Requirement |
Return the following from the records below: each line, word for word, starting with the line that contains "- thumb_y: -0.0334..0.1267" and going on through the line that contains "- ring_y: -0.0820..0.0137", with nothing outside that range.

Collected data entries
################
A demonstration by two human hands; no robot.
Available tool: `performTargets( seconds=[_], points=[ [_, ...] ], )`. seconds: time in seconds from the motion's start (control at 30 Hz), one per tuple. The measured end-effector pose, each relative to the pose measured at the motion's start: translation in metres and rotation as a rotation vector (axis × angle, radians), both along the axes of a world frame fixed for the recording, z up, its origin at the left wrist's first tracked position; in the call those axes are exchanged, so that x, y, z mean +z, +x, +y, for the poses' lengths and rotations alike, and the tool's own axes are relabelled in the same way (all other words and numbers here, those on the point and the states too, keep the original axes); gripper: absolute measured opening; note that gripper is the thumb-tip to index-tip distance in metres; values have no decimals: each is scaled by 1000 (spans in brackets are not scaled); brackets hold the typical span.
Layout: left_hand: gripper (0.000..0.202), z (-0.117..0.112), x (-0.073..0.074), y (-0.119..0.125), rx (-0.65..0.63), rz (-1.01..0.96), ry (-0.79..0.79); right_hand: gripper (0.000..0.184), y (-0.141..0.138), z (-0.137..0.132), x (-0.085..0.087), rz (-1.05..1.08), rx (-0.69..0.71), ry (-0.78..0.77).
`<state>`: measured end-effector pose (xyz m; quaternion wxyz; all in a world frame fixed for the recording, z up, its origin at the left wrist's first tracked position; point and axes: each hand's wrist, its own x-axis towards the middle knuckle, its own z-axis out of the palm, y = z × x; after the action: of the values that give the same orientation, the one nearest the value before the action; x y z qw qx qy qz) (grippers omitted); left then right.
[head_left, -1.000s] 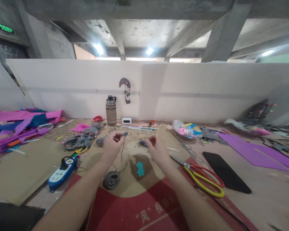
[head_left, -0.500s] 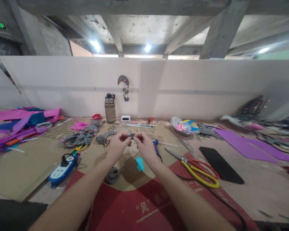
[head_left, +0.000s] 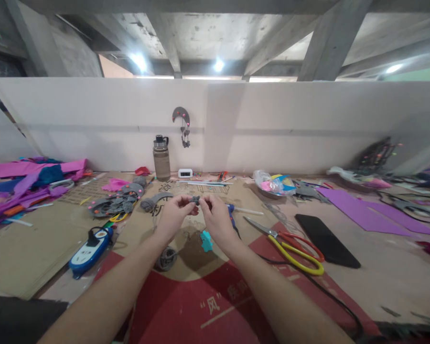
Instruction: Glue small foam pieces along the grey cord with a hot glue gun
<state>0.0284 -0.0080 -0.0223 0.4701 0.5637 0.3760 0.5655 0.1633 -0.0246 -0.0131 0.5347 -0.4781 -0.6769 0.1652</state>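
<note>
Between my fingertips, above the cardboard sheet (head_left: 186, 270), is a small dark grey piece (head_left: 195, 200) that looks like felt; its exact shape is too small to make out. My left hand (head_left: 177, 214) pinches it from the left, and my right hand (head_left: 215, 216) pinches it from the right. A turquoise cut-out (head_left: 206, 241) lies below my right hand. Near my left wrist sits a coil of grey cord (head_left: 166, 258). Partly hidden behind my right hand is a blue glue gun (head_left: 231, 215).
Red-and-yellow-handled scissors (head_left: 290, 246) and a black phone (head_left: 326, 240) lie at right. A blue-and-white power strip (head_left: 92, 252), grey felt pieces (head_left: 116, 200) and a water bottle (head_left: 161, 160) stand left. Purple sheets (head_left: 361, 210) lie far right. A moon ornament (head_left: 181, 114) hangs on the wall.
The whole view has shifted slightly. Both hands stay together in nearly the same pose, and slightly more of the grey piece shows between the fingertips.
</note>
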Motion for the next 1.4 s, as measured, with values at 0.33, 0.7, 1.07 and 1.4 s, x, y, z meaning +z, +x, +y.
performTargets(
  seconds=[0.33, 0.7, 1.07, 1.4],
  points=[
    [18, -2, 1, 1, -42, 14, 20, 21, 0, -4, 3, -59, -29, -6],
    [21, -5, 5, 3, -132, -29, 18, 21, 3, -6, 5, -75, -51, -17],
    [24, -8, 7, 3, -194, -31, 2, 21, 4, -7, 5, -65, -65, -43],
    [9, -1, 2, 1, -72, 74, 25, 22, 2, -11, 7, -48, -20, -48]
  ],
)
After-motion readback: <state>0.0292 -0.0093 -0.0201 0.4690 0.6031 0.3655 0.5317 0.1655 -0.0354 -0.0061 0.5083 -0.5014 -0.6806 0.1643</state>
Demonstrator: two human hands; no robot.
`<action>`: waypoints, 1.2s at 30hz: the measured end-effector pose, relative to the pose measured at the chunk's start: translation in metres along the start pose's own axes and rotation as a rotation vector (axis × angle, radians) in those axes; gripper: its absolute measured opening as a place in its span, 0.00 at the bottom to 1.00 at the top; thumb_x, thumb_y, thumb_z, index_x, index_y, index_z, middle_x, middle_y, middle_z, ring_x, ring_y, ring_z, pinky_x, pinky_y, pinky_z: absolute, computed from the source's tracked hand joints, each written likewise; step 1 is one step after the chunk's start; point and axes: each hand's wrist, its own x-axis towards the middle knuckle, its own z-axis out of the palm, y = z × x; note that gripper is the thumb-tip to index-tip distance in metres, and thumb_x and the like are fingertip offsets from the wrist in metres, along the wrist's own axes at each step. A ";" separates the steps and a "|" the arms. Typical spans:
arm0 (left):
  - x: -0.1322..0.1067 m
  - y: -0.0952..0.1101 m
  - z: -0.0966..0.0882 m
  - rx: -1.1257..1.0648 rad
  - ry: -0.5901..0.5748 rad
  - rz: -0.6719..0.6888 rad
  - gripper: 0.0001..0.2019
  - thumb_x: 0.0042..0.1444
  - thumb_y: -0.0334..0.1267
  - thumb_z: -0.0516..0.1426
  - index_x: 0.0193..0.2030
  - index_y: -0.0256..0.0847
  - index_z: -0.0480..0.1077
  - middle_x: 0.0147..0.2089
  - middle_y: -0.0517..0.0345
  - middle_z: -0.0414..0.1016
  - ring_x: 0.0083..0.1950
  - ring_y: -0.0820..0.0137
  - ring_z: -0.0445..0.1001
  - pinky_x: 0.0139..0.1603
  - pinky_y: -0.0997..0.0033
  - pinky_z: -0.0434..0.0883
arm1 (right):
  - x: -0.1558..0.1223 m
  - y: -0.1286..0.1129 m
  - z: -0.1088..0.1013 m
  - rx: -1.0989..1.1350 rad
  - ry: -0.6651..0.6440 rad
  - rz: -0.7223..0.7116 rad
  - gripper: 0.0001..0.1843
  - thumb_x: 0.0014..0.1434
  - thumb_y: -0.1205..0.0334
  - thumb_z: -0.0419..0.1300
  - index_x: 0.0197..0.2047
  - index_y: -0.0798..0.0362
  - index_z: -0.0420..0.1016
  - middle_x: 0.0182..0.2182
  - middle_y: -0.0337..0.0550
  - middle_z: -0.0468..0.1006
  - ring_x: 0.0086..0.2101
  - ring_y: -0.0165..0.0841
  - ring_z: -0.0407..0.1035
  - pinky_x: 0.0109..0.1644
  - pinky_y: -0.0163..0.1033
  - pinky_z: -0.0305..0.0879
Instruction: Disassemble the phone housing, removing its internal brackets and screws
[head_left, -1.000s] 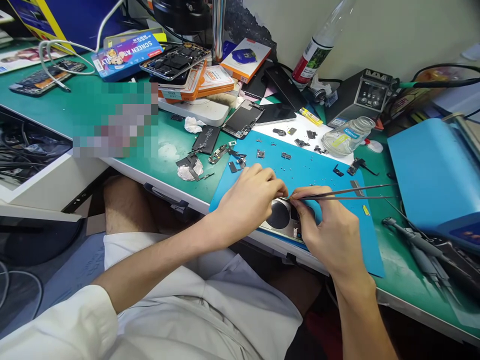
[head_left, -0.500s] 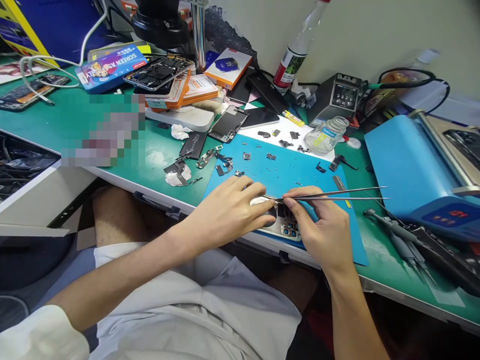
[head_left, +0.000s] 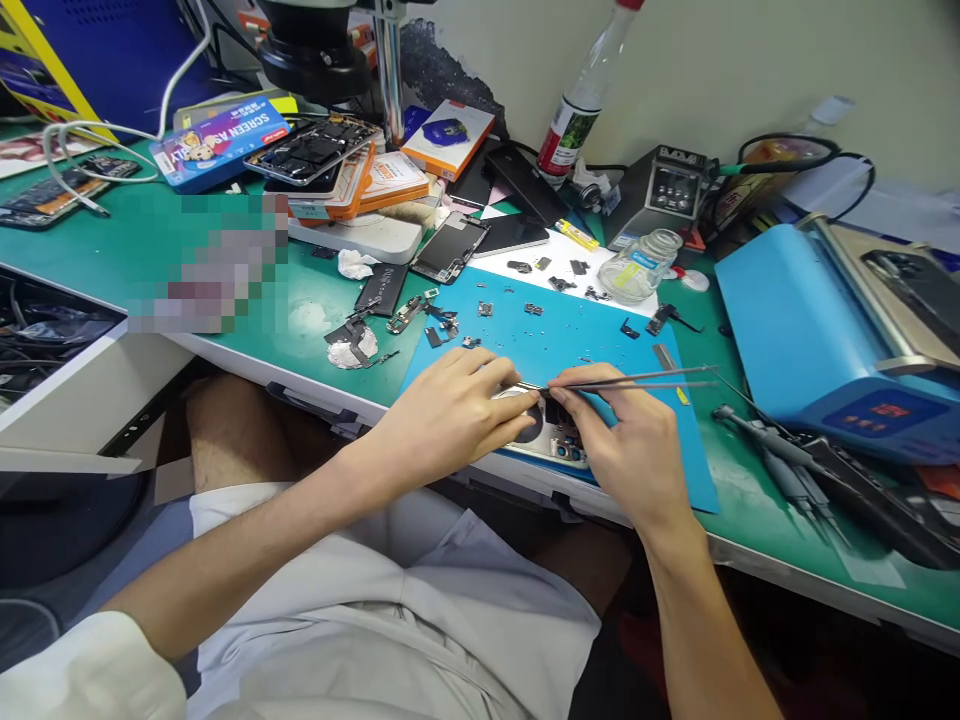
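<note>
An opened phone housing (head_left: 541, 449), pale with dark and metallic parts inside, lies at the front edge of the blue mat (head_left: 517, 345). My left hand (head_left: 461, 415) bends over its left side, fingers curled onto it and the far edge. A pair of tweezers (head_left: 645, 382) is pinched in my right hand (head_left: 634, 440), near the housing's upper right. The long arms of the tweezers stick out to the right. Fingers hide the spot where the hands nearly meet, so I cannot see what lies between them.
Small phone parts (head_left: 486, 309) dot the mat. Behind it stand a glass jar (head_left: 637, 270) and a tall bottle (head_left: 574, 120). A blue machine (head_left: 817, 340) takes up the right side, with handpieces (head_left: 795, 470) before it. An open drawer (head_left: 67, 400) juts out at left.
The whole view has shifted slightly, so bench and hands appear a little further left. Both hands stay at the phone housing, the tweezers still in my right hand.
</note>
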 end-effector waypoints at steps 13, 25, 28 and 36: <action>0.095 0.044 0.026 0.055 -0.124 0.052 0.07 0.71 0.37 0.66 0.41 0.41 0.85 0.45 0.51 0.82 0.49 0.58 0.71 0.45 0.59 0.59 | -0.011 0.022 -0.039 0.590 0.761 0.225 0.14 0.57 0.52 0.75 0.39 0.51 0.80 0.33 0.38 0.80 0.33 0.30 0.75 0.43 0.40 0.76; 0.112 0.058 0.032 -0.347 -0.157 -0.165 0.09 0.66 0.21 0.56 0.39 0.35 0.75 0.45 0.45 0.79 0.48 0.59 0.75 0.48 0.60 0.66 | -0.012 0.018 -0.041 0.632 0.735 0.253 0.19 0.52 0.50 0.78 0.38 0.50 0.79 0.34 0.39 0.79 0.33 0.31 0.72 0.34 0.37 0.70; 0.104 0.044 0.021 -0.660 -0.093 -0.306 0.03 0.69 0.31 0.57 0.44 0.39 0.73 0.46 0.52 0.81 0.42 0.66 0.76 0.43 0.65 0.71 | -0.010 0.017 -0.041 0.625 0.732 0.259 0.20 0.52 0.49 0.79 0.38 0.51 0.79 0.33 0.39 0.79 0.32 0.31 0.72 0.33 0.37 0.71; 0.051 0.017 0.002 -1.463 0.046 -0.653 0.21 0.65 0.53 0.69 0.56 0.39 0.81 0.45 0.51 0.86 0.34 0.74 0.82 0.40 0.70 0.82 | -0.010 -0.002 -0.032 0.611 0.663 0.265 0.17 0.53 0.51 0.79 0.37 0.52 0.82 0.33 0.40 0.81 0.29 0.29 0.72 0.30 0.36 0.69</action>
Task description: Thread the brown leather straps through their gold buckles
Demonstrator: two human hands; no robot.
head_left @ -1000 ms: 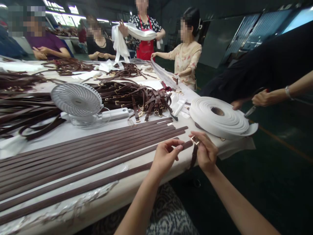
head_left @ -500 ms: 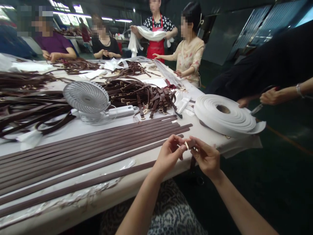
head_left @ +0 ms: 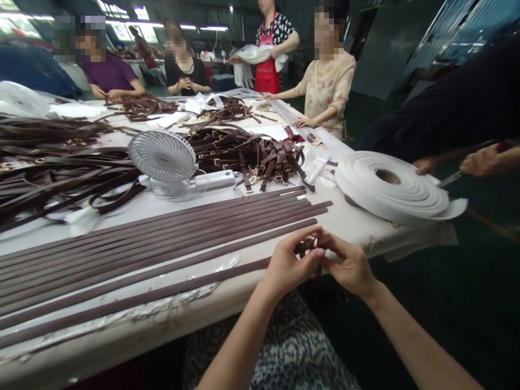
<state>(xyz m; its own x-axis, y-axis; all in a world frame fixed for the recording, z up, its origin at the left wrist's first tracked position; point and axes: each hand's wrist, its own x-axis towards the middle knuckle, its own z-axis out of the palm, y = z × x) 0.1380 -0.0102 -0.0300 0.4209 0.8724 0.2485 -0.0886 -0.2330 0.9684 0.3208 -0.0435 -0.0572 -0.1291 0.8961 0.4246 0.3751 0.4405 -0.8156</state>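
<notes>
My left hand (head_left: 290,262) and my right hand (head_left: 349,265) meet at the table's near edge, their fingers pinching a short end of dark brown leather strap (head_left: 311,245). A small gold-coloured metal buckle (head_left: 315,242) glints between my fingers, mostly hidden by them. Just left of my left hand, a long brown strap (head_left: 195,280) lies along the table edge. Above it, several parallel straps (head_left: 162,253) lie flat on the white table cover (head_left: 162,211).
A white clip fan (head_left: 163,157) stands beyond the straps, beside a heap of buckled belts (head_left: 247,157). A large white webbing roll (head_left: 392,187) lies at the right. A co-worker's hand (head_left: 483,161) holds scissors (head_left: 450,179) beyond it. Other people stand around the table.
My hands have drawn together, and the buckle, earlier plainly visible in my right hand, is now mostly covered by my fingers. The whole scene has shifted right in view as my head turned.
</notes>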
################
Solution to this exercise |
  - thumb_y: -0.0334..0.1267
  - thumb_z: -0.0516..0.1426
  - index_x: 0.0193..0.2030
  - index_y: -0.0256..0.0847
  - index_z: -0.0480..0.1077
  - middle_x: 0.0147..0.2089
  - middle_y: -0.0517..0.0345
  - middle_z: -0.0414..0.1016
  - ring_x: 0.0083..0.1950
  - ring_y: -0.0820..0.0137

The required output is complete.